● Goal of the exercise
Below are entries; count the lines containing the string "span". The answer is that number alone.

§ §

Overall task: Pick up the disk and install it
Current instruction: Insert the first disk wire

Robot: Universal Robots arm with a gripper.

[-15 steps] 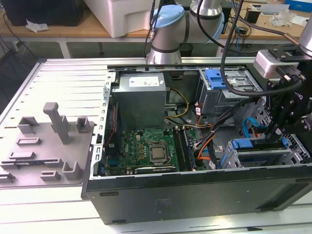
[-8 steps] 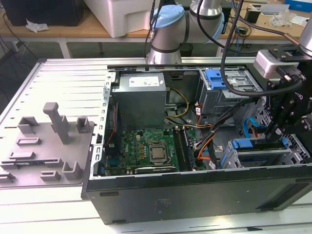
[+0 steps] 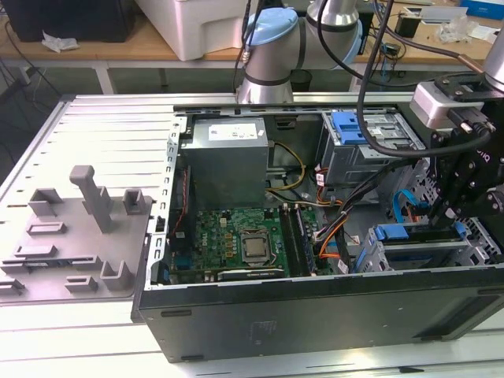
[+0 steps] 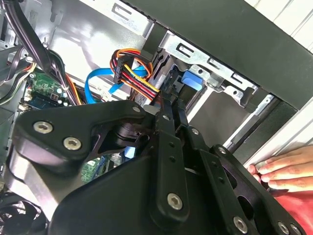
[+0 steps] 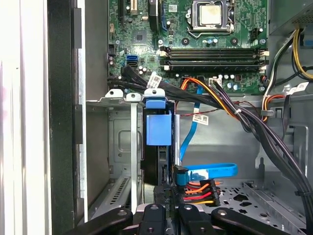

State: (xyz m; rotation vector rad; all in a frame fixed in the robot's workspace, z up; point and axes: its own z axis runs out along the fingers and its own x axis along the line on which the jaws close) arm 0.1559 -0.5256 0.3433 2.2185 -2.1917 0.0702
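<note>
Alignment is what you should mind most now. Your hand [image 5: 168, 209] is clenched on the near end of the disk [image 5: 156, 166]. The disk stands on edge in the drive cage [image 5: 133, 147], toward the exterior view's right of the case [image 3: 315, 315], with its blue-framed far end at the cage's lip. It looks partly in, so I judge you are at the seating stage, not the pickup. Hold the disk square to the cage walls and push straight along the slot; any tilt would likely jam the blue frame on the metal rails. Go slowly, with a firm grip and no twist.

Room is tight. Just beside the hand sits the power plug [image 5: 198, 192] with its orange, red and black wires. The blue flat cable [image 5: 210, 171] loops near it, and both could snag. The thick black cable bundle [image 5: 230, 110] crosses between the cage and the green board [image 5: 210, 49], so little open space lies beyond the disk's far end. On the other side the case wall stands close to the cage. In the second wrist view a person's fingers [image 4: 281, 166] rest on the case edge, near the arm; stay clear of them. The freest way out looks to be straight back, away from the cage.
</note>
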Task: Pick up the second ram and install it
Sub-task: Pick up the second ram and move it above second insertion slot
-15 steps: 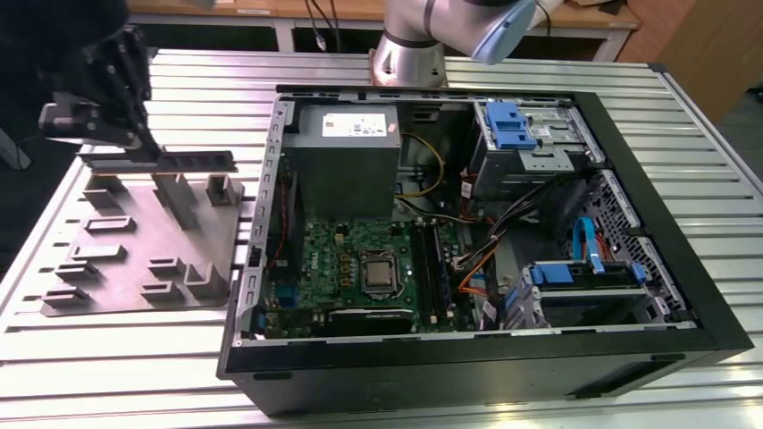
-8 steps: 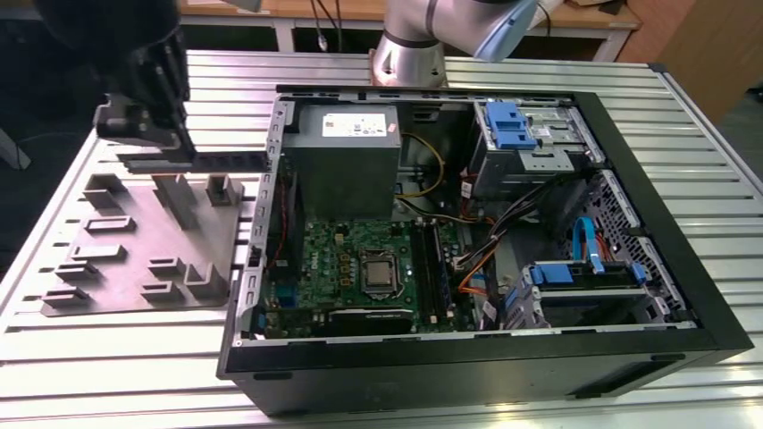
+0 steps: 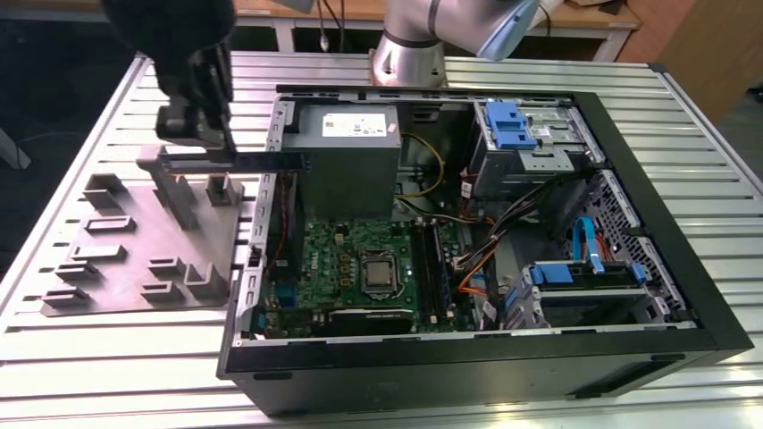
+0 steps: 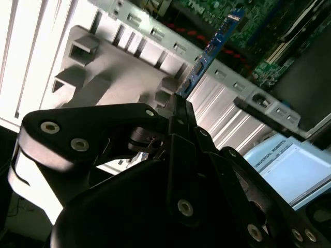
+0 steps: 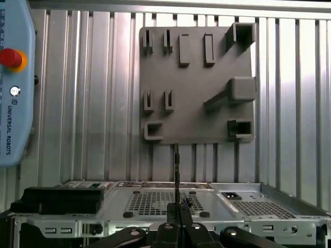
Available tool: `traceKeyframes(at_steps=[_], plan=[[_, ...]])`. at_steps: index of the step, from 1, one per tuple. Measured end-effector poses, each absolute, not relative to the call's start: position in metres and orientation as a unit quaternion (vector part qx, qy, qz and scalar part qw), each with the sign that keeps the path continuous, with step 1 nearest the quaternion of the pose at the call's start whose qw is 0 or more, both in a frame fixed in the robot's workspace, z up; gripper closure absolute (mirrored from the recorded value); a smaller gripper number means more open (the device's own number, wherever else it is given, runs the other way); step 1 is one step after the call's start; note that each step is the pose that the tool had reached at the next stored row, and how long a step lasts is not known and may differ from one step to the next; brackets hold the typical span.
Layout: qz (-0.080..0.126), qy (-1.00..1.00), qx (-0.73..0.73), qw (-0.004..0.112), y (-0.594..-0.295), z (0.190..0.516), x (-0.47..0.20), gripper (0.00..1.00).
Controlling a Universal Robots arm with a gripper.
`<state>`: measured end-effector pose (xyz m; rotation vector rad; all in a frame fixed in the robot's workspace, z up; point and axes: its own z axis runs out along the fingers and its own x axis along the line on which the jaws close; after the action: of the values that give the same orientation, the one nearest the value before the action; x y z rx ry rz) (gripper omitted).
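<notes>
One thin stick, the second ram (image 3: 272, 162), is in my jaws. They are closed tight on one end of it, and the rest pokes out flat toward the computer case (image 3: 477, 353). I see this in the upper left of the exterior view.

The stick hangs in the air above the grey tray (image 3: 138, 237), which lies on the worktop (image 3: 120, 357). Its far tip is just over the side wall of the case. In the second wrist view the stick (image 4: 212, 49) runs up toward the top right, blue with dark chips. In the first wrist view I see the stick (image 5: 176, 170) edge-on in the lower middle.

So the picking up is done. The putting in is not. The stick is well apart from the green board (image 3: 339, 255) low in the case, and it sits in no slot yet.
</notes>
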<state>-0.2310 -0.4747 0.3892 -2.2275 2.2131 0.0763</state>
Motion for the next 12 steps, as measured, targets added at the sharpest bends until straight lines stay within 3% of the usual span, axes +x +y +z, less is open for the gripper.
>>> traceKeyframes(at_steps=[12], plan=[[0.024, 0.705, -0.709, 0.0, -0.475, 0.388, -0.176, 0.89]])
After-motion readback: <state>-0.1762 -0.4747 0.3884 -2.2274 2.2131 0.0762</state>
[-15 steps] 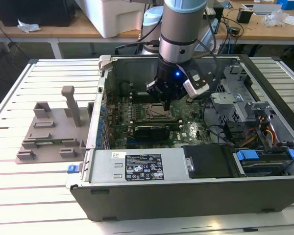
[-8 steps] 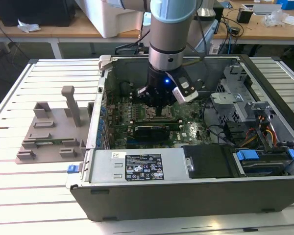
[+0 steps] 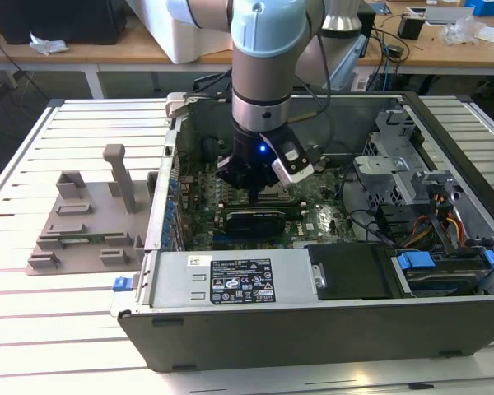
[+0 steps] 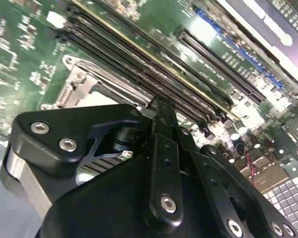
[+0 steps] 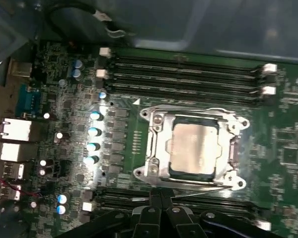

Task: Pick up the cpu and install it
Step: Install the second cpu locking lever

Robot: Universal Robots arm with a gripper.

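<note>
First wrist view: we've got the cpu (image 5: pixel 194 147) already sitting in its socket frame (image 5: pixel 159 148), just ahead of the end effector (image 5: pixel 161 201), whose fingers look pinched together, empty. We'd guess seating's done. Memory slots (image 5: pixel 184 74) crowd beyond it, the case wall (image 3: pixel 169 177) off aside.

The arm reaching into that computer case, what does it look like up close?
The arm is a thick round tube, silver-grey with pale blue caps. A small blue light glows on its black wrist, beside a white-and-black module. The gripper is matte black metal, with jointed links held by silver screws, seen in the second wrist view.
</note>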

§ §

● Reply
2